To address this, distributed transaction processing, like XA transactions from the Open Group, splits transactions up into two phases. In the first phase, like Col. Sanders in Spaceballs, everyone is told to “prepare” to commit. This is the time to check to make sure we can still perform the change we accepted previously. It is also a time to lock down any resources we are going to change, because the commit is coming quickly. (“Sir, hadn’t you better sit down?”)
If we reject the prepare step, the transaction is rolled back, and no one changes. If we accept the prepare step, we are agreeing that when the transaction is committed, we definitely are going to be able to perform it. No waffling around. When the commit does come, then, all the interested systems can be confident that everyone else also performed the change.
The SMOD Scenario
I’m sure you can think of scenarios where even this level of protection isn’t enough.

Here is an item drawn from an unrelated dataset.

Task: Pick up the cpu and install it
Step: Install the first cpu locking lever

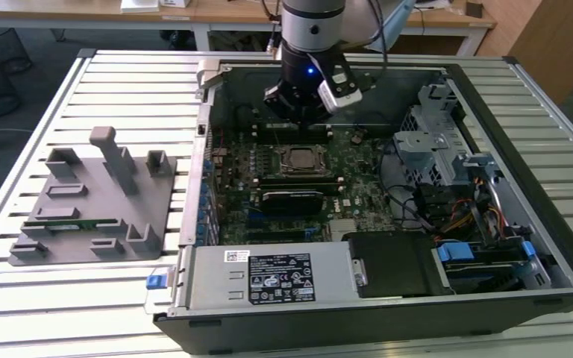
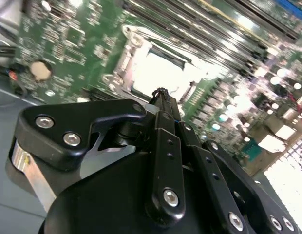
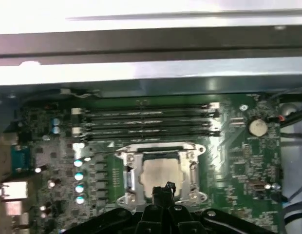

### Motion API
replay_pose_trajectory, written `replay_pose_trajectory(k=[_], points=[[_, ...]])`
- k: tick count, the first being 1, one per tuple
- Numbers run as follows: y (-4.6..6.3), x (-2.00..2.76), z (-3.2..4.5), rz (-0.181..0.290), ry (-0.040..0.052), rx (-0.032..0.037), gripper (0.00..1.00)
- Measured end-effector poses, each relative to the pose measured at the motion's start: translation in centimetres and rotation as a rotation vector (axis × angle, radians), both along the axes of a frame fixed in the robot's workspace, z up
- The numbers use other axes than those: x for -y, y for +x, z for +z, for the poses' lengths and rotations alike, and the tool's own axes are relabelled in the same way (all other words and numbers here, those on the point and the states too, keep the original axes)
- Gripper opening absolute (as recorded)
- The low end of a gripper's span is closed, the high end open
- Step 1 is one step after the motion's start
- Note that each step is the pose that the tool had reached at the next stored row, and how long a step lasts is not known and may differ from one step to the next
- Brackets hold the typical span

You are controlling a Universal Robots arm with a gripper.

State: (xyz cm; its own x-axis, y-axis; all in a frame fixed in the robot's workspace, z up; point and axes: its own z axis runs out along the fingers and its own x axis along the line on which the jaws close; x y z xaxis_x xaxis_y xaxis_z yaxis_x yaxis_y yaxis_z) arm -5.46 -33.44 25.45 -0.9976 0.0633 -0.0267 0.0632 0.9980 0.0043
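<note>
The cpu [image 1: 298,158], a silver square chip, lies inside the metal-framed socket [image 1: 280,168] on the green motherboard of the open computer case. It also shows in both wrist views, as a pale square in the socket frame [image 3: 163,171] [image 2: 158,73]. My gripper [image 1: 297,121] hangs inside the case just behind the socket, over the memory slots, above the board and apart from the cpu. Its black fingers meet at one tip in both wrist views [image 3: 163,188] [image 2: 161,93], shut with nothing between them.
A grey fixture block [image 1: 98,201] with a green memory stick [image 1: 75,222] sits on the slatted table at the exterior view's left. Inside the case are the power supply [image 1: 266,277], a drive cage [image 1: 436,142], cables [image 1: 456,216], and memory slots [image 3: 151,122].
</note>
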Motion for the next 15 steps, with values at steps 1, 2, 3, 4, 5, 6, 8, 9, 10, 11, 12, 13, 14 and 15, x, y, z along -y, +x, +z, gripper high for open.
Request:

What if there’s a bug and the change isn’t made correctly? What if the power goes out on the data center just as the transaction is half committed? What if the Sweet Meteor O’ Death wins the 2016 U.S. presidential election and destroys us all?
Of course, the answer is, sometimes bad things happen to good computers. In these cases, there are a few things we can do. We can keep good logs (including transaction logs, which are just statements about the changes we intend to make), so we can go back, forensic scientist style, to figure out what happened and how to manually make it right.

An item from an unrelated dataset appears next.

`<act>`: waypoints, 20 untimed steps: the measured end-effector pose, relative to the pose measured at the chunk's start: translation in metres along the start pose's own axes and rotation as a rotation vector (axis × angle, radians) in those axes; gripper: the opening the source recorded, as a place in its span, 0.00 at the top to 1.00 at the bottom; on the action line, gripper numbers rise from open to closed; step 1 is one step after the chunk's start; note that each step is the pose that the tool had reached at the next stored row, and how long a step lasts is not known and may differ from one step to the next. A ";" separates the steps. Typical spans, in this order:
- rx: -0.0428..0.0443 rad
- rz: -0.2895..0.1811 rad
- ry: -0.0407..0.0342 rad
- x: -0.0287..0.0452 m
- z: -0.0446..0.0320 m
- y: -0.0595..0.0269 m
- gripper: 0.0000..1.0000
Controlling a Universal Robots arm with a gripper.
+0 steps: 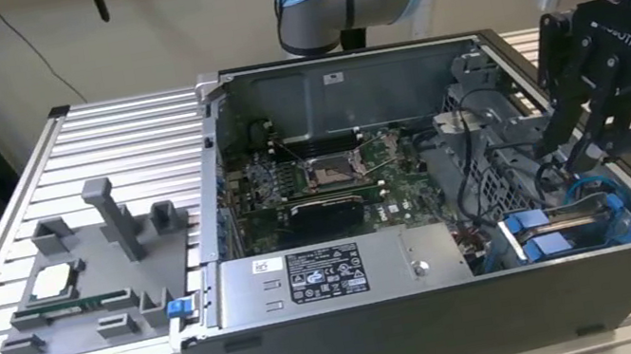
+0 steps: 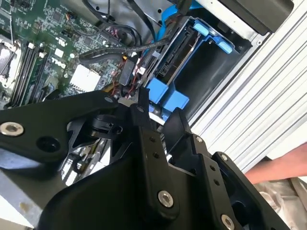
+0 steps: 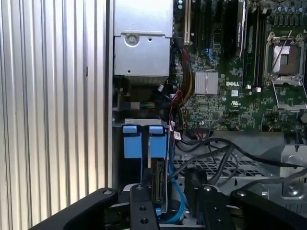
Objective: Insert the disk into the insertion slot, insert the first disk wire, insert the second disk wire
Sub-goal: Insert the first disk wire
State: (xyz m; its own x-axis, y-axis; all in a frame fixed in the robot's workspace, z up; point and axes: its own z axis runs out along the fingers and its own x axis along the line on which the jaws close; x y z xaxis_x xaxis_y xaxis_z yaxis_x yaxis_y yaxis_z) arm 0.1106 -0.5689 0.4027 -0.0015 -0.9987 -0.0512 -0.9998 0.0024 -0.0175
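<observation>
Bright, even light; computer case interior shadowed, table glaring.

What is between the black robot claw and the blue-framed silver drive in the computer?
Nothing visible is. The black gripper hangs open right over the silver disk in its blue carrier, which already sits in the grey sheet-metal insertion slot. Black cables and a blue cable run close beside it.

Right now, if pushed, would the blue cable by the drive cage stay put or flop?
Probably floppy: the blue cable curves loosely beside the blue carriers. Likely light, being thin, so it may spring back.
</observation>
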 end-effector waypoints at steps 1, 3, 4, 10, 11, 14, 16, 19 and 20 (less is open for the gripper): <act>0.0073 -0.001 0.0000 -0.0004 0.0009 0.0007 0.00; 0.0218 -0.004 -0.0003 -0.0013 0.0026 0.0019 0.00; 0.0289 -0.005 -0.0004 -0.0017 0.0035 0.0026 0.00; 0.0722 -0.013 -0.0009 -0.0042 0.0090 0.0069 0.00; 0.0789 -0.014 -0.0009 -0.0042 0.0098 0.0073 0.00; 0.0932 -0.019 -0.0010 -0.0043 0.0126 0.0083 0.00; 0.1051 -0.021 -0.0010 -0.0044 0.0145 0.0091 0.00; 0.1107 -0.022 -0.0016 -0.0044 0.0151 0.0094 0.00; 0.1107 -0.022 -0.0017 -0.0044 0.0151 0.0094 0.00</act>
State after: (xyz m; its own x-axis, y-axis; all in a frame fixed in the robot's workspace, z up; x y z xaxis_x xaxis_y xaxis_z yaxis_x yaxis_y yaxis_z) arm 0.1015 -0.5638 0.3877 0.0210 -0.9985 -0.0512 -0.9916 -0.0142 -0.1289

We can build in “compensatory” logic, so if we issue a commit and don’t hear back from everyone that was supposed to do the commit, we have a way to “undo” the change. (Of course, that presents its own issues, because the absence of evidence is not evidence of absence. Just because the other system didn’t acknowledge the commit doesn’t mean it didn’t do it. Maybe it was the acknowledgement that got lost.)
Overall, fortunately, these are extreme edge cases, and we often have human beings involved to check that things were done correctly, especially for very important transactions. There are multiple reasons that banks have a daily limit on ATM withdrawls; a computer bug is definitely one of them.
If you’ve never had to write code that uses transactions, or if you just followed the usual rules for transactional code (i.e. if anything goes wrong, throw any handy exception to cause a rollback), I hope this was a useful explanation of why that transactional code is important and why it needs to be as complex as it is. If you’re already familiar with transactions, but you read to the end, I hope the literary and cultural references were entertaining enough to be worth your time.